[RECORDS SHOWN — start]

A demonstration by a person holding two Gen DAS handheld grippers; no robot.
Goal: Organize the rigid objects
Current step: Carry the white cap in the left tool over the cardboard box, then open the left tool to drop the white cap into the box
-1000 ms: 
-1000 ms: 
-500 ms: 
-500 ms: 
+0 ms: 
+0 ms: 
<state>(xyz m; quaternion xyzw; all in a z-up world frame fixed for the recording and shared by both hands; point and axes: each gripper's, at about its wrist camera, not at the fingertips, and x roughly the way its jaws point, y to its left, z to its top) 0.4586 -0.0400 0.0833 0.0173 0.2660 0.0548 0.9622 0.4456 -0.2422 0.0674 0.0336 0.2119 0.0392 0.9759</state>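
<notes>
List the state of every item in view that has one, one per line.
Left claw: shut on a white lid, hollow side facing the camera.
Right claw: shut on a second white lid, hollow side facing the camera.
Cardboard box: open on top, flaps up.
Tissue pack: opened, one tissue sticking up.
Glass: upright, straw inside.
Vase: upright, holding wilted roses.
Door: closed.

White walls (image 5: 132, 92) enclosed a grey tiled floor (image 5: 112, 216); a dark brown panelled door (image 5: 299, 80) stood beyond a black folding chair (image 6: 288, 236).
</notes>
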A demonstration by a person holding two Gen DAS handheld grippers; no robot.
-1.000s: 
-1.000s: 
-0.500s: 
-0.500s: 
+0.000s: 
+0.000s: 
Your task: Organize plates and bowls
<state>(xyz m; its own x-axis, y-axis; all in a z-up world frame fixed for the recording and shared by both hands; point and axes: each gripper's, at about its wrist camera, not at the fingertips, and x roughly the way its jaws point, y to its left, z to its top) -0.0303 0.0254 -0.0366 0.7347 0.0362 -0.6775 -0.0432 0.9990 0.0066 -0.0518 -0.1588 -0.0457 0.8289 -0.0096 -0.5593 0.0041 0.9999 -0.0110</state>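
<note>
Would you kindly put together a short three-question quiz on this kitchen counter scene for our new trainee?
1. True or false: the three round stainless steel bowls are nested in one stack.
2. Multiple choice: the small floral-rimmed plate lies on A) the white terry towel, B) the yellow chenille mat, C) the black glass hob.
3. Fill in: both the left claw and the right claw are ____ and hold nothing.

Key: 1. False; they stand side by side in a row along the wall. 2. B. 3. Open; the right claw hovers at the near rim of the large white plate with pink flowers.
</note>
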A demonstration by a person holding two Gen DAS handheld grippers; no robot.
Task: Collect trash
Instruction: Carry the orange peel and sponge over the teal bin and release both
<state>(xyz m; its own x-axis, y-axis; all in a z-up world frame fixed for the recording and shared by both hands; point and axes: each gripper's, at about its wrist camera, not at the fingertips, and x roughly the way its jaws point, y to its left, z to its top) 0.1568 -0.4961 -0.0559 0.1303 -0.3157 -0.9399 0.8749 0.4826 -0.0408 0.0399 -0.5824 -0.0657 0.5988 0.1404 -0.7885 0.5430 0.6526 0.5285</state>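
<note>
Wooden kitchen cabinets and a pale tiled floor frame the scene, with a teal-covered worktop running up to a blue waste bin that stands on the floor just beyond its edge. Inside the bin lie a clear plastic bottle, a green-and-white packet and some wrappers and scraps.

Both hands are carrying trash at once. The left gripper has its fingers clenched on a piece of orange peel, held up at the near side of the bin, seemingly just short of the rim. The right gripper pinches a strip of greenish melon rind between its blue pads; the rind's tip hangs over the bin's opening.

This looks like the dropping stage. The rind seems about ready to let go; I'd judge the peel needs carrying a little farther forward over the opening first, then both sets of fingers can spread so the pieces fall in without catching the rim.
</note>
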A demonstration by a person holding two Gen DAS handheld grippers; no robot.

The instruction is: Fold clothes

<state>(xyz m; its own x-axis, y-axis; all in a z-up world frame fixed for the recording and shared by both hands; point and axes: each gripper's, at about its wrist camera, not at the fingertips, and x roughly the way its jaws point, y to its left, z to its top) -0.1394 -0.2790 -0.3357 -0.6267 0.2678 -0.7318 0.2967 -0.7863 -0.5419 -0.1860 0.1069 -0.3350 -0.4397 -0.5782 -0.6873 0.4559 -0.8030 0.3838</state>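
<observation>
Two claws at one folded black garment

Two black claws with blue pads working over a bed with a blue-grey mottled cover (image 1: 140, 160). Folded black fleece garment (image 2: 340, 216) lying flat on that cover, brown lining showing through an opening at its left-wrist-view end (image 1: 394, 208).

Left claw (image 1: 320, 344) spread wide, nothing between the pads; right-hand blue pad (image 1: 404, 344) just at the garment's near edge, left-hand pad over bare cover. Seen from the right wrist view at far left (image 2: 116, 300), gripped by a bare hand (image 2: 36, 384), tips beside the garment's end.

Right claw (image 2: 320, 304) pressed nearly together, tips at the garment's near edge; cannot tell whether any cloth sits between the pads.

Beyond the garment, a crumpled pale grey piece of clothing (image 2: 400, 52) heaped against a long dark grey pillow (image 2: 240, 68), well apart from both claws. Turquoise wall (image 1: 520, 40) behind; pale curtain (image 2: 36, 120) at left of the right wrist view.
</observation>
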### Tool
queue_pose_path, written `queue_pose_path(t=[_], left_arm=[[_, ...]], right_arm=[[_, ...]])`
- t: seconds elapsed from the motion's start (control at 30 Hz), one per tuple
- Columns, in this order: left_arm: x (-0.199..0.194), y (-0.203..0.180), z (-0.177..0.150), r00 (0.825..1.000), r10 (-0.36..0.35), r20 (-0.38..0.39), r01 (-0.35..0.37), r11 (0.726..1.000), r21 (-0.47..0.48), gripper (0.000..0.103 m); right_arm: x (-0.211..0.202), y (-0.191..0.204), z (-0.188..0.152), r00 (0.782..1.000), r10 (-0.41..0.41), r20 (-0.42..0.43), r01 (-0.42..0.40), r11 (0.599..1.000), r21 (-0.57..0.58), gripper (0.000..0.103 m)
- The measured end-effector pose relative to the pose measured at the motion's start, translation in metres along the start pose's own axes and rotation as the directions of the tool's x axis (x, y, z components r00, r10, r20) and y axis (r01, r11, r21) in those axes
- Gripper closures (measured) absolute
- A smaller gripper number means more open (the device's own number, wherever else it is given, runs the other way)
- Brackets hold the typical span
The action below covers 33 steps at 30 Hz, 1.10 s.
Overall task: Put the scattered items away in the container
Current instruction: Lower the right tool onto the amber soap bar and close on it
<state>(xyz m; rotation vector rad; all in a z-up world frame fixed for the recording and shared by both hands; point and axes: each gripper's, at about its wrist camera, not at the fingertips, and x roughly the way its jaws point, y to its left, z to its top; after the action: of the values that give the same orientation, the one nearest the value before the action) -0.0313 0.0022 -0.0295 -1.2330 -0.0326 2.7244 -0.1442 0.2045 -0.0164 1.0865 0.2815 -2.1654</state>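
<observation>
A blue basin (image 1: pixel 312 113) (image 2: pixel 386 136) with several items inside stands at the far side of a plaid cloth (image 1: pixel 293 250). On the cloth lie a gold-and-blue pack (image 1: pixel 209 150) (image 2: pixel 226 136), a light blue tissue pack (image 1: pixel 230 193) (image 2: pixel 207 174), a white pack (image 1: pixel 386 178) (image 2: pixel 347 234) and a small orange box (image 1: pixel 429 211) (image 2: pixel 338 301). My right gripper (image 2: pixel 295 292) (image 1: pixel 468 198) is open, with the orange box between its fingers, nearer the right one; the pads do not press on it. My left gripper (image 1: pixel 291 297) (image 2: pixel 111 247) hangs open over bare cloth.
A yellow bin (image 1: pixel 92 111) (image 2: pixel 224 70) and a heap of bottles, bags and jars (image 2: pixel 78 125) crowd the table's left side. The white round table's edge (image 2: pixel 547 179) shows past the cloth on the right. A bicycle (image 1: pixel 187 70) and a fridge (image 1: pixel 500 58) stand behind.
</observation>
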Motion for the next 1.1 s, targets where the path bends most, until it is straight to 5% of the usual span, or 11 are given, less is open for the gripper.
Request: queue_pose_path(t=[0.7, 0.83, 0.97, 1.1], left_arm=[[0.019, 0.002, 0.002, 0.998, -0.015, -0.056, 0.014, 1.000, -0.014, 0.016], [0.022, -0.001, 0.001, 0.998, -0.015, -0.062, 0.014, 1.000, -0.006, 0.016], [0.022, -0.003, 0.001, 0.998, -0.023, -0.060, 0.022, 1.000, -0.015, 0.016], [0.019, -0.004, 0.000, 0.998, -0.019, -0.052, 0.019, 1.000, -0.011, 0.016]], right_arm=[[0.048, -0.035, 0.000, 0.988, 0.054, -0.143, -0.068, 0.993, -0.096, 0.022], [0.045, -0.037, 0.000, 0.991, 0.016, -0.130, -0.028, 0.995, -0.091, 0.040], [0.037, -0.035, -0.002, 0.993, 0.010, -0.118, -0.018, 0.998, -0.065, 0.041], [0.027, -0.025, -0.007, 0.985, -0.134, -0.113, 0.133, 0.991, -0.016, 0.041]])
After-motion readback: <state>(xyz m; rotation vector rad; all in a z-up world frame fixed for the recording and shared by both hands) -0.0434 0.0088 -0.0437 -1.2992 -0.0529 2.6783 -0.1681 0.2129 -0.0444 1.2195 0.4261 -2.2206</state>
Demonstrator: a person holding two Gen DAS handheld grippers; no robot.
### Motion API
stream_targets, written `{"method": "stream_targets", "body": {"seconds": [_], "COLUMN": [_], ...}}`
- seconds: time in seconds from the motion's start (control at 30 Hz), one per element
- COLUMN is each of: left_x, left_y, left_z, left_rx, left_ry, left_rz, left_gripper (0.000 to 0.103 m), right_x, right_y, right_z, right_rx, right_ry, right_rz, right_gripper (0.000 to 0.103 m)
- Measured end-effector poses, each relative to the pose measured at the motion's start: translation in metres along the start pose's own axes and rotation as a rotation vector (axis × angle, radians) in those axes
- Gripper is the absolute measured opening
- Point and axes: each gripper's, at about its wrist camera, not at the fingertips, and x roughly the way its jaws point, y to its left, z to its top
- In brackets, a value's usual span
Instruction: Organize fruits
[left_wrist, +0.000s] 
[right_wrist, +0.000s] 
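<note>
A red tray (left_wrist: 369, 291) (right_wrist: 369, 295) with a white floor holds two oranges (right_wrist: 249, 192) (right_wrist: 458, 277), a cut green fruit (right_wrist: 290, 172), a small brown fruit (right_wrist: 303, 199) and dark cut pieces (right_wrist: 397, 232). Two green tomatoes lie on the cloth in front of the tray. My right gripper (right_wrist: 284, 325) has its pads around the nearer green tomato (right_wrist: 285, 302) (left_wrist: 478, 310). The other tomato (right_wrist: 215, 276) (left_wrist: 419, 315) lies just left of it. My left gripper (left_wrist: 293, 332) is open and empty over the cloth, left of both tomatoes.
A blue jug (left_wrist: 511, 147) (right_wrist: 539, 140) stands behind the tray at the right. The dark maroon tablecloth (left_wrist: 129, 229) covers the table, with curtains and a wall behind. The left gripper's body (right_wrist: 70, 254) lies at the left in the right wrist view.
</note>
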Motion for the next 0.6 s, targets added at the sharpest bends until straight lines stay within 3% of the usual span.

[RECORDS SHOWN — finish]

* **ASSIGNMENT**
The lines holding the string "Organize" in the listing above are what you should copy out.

* **REPLY TO THE TASK**
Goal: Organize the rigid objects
Your task: Organize plates and bowls
Instruction: Organize fruits

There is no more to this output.